Restating the data word for word is all that is required.

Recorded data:

Segment Open

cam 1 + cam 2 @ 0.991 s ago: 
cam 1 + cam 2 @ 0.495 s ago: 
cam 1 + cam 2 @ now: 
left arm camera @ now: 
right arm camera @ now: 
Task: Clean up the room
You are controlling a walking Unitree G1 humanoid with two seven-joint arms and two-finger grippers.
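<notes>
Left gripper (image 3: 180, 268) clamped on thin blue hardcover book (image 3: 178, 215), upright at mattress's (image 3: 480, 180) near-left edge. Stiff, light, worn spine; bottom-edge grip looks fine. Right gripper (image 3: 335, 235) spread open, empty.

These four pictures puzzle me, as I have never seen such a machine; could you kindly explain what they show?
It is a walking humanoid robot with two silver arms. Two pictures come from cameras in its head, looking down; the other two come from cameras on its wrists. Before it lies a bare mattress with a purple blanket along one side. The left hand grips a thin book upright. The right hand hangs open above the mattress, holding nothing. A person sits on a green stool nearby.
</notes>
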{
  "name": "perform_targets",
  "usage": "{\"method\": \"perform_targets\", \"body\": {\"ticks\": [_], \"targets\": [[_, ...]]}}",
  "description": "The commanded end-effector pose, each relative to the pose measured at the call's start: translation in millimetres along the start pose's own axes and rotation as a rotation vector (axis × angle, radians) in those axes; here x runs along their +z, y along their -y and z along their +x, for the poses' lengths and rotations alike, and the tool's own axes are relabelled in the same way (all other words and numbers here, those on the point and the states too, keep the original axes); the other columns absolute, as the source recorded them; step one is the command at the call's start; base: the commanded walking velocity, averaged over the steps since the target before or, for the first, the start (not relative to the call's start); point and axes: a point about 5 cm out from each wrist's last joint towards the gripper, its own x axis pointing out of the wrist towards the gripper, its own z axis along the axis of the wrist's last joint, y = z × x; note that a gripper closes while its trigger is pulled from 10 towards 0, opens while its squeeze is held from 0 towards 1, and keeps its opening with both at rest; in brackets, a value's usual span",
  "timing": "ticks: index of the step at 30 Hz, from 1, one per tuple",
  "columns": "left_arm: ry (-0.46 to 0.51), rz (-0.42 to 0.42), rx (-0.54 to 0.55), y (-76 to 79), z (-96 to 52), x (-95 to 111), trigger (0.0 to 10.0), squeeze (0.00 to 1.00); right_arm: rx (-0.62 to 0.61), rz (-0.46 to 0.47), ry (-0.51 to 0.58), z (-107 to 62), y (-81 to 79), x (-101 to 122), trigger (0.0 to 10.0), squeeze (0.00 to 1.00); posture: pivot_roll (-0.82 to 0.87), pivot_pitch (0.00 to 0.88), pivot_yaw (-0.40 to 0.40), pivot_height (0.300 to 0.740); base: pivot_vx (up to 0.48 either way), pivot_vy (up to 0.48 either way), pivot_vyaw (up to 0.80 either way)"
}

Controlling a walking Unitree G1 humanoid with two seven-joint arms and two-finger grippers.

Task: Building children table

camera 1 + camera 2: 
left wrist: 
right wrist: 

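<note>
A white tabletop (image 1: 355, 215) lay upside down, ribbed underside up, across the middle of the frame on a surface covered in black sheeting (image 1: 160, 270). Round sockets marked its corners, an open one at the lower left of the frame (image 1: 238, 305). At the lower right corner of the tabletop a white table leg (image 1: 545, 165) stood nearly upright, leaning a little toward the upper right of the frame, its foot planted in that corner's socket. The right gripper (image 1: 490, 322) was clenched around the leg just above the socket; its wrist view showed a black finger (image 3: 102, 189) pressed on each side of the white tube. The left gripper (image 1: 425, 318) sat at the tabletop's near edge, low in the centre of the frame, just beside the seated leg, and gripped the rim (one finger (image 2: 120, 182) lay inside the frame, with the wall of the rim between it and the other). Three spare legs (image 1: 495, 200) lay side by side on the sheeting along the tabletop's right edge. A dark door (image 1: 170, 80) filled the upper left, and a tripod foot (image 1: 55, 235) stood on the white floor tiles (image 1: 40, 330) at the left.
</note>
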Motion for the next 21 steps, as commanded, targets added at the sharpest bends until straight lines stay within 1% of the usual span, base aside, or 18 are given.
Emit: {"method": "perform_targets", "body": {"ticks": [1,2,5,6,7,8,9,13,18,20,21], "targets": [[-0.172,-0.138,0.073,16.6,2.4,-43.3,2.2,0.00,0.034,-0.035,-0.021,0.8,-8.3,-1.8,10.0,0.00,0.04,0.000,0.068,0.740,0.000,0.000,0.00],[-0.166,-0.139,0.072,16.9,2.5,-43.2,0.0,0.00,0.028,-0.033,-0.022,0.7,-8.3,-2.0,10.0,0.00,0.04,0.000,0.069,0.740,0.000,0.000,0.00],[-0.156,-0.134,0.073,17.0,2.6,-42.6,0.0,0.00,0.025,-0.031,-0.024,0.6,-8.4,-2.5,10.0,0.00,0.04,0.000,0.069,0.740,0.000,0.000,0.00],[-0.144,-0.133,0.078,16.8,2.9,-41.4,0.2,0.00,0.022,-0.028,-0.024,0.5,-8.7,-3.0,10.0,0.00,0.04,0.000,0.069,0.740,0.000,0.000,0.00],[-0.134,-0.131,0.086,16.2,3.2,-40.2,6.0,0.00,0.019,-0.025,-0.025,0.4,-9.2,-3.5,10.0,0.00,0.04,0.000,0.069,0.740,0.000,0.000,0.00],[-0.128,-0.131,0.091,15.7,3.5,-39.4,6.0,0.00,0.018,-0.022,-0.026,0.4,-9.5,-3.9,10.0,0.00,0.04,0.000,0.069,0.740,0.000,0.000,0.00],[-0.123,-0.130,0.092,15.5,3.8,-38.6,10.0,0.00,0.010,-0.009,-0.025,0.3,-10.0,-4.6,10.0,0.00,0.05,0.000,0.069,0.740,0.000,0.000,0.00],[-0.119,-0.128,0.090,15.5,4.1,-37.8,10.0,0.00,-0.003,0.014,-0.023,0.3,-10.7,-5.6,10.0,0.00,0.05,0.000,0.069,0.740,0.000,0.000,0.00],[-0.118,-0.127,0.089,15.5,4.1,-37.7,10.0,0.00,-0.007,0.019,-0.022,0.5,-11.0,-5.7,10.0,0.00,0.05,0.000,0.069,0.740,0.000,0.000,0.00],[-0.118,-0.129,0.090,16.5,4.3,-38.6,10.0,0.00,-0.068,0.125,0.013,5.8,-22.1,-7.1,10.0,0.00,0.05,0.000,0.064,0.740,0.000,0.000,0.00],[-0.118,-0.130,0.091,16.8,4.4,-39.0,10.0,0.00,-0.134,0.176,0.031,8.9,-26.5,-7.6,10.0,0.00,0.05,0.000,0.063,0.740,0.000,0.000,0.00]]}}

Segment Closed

• _Solution below_:
cam 1 + cam 2 @ 0.991 s ago: 
cam 1 + cam 2 @ 0.495 s ago: 
cam 1 + cam 2 @ now: 
left arm camera @ now: 
right arm camera @ now: 
Task: Clean up the room
You are controlling a walking Unitree G1 humanoid with two seven-joint arms and two-finger grippers.
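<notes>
Left gripper (image 3: 180, 268) clamped on thin blue hardcover book (image 3: 178, 215), upright at mattress's (image 3: 480, 180) near-left edge. Stiff, light, worn spine; bottom-edge grip looks fine. Right gripper (image 3: 335, 235) spread open, empty.

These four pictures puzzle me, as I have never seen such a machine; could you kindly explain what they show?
It is a walking humanoid robot with two silver arms. Two pictures come from cameras in its head, looking down; the other two come from cameras on its wrists. Before it lies a bare mattress with a purple blanket along one side. The left hand grips a thin book upright. The right hand hangs open above the mattress, holding nothing. A person sits on a green stool nearby.
</notes>
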{
  "name": "perform_targets",
  "usage": "{\"method\": \"perform_targets\", \"body\": {\"ticks\": [_], \"targets\": [[_, ...]]}}",
  "description": "The commanded end-effector pose, each relative to the pose measured at the call's start: translation in millimetres along the start pose's own axes and rotation as a rotation vector (axis × angle, radians) in those axes; here x runs along their +z, y along their -y and z along their +x, for the poses' lengths and rotations alike, and the tool's own axes are relabelled in the same way (all other words and numbers here, those on the point and the states too, keep the original axes); the other columns absolute, as the source recorded them; step one is the command at the call's start; base: the commanded walking velocity, averaged over the steps since the target before or, for the first, the start (not relative to the call's start); point and axes: a point about 5 cm out from each wrist's last joint towards the gripper, its own x axis pointing out of the wrist towards the gripper, its own z axis along the axis of the wrist's last joint, y = z × x; note that a gripper closes while its trigger is pulled from 10 towards 0, opens while its squeeze is held from 0 towards 1, and keeps its opening with both at rest; in brackets, a value's usual span",
  "timing": "ticks: index of the step at 30 Hz, from 1, one per tuple",
  "columns": "left_arm: ry (-0.46 to 0.51), rz (-0.42 to 0.42), rx (-0.54 to 0.55), y (-76 to 79), z (-96 to 52), x (-95 to 111), trigger (0.0 to 10.0), squeeze (0.00 to 1.00); right_arm: rx (-0.62 to 0.61), rz (-0.46 to 0.47), ry (-0.51 to 0.58), z (-107 to 62), y (-81 to 79), x (-101 to 122), trigger (0.0 to 10.0), squeeze (0.00 to 1.00); posture: pivot_roll (-0.82 to 0.87), pivot_pitch (0.00 to 0.88), pivot_yaw (-0.40 to 0.40), pivot_height (0.300 to 0.740); base: pivot_vx (up to 0.48 either way), pivot_vy (up to 0.48 either way), pivot_vyaw (up to 0.80 either way)"
}

Controlling a walking Unitree G1 humanoid with two seven-joint arms and two-finger grippers.

Task: Building children table

camera 1 + camera 2: 
left wrist: 
right wrist: 

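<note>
A white tabletop (image 1: 355, 215) lay upside down, ribbed underside up, across the middle of the frame on a surface covered in black sheeting (image 1: 160, 270). Round sockets marked its corners, an open one at the lower left of the frame (image 1: 238, 305). At the lower right corner of the tabletop a white table leg (image 1: 545, 165) stood nearly upright, leaning a little toward the upper right of the frame, its foot planted in that corner's socket. The right gripper (image 1: 490, 322) was clenched around the leg just above the socket; its wrist view showed a black finger (image 3: 102, 189) pressed on each side of the white tube. The left gripper (image 1: 425, 318) sat at the tabletop's near edge, low in the centre of the frame, just beside the seated leg, and gripped the rim (one finger (image 2: 120, 182) lay inside the frame, with the wall of the rim between it and the other). Three spare legs (image 1: 495, 200) lay side by side on the sheeting along the tabletop's right edge. A dark door (image 1: 170, 80) filled the upper left, and a tripod foot (image 1: 55, 235) stood on the white floor tiles (image 1: 40, 330) at the left.
</note>
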Motion for the next 21 steps, as commanded, targets added at the sharpest bends until straight lines stay within 1% of the usual span, base aside, or 18 are given.
Emit: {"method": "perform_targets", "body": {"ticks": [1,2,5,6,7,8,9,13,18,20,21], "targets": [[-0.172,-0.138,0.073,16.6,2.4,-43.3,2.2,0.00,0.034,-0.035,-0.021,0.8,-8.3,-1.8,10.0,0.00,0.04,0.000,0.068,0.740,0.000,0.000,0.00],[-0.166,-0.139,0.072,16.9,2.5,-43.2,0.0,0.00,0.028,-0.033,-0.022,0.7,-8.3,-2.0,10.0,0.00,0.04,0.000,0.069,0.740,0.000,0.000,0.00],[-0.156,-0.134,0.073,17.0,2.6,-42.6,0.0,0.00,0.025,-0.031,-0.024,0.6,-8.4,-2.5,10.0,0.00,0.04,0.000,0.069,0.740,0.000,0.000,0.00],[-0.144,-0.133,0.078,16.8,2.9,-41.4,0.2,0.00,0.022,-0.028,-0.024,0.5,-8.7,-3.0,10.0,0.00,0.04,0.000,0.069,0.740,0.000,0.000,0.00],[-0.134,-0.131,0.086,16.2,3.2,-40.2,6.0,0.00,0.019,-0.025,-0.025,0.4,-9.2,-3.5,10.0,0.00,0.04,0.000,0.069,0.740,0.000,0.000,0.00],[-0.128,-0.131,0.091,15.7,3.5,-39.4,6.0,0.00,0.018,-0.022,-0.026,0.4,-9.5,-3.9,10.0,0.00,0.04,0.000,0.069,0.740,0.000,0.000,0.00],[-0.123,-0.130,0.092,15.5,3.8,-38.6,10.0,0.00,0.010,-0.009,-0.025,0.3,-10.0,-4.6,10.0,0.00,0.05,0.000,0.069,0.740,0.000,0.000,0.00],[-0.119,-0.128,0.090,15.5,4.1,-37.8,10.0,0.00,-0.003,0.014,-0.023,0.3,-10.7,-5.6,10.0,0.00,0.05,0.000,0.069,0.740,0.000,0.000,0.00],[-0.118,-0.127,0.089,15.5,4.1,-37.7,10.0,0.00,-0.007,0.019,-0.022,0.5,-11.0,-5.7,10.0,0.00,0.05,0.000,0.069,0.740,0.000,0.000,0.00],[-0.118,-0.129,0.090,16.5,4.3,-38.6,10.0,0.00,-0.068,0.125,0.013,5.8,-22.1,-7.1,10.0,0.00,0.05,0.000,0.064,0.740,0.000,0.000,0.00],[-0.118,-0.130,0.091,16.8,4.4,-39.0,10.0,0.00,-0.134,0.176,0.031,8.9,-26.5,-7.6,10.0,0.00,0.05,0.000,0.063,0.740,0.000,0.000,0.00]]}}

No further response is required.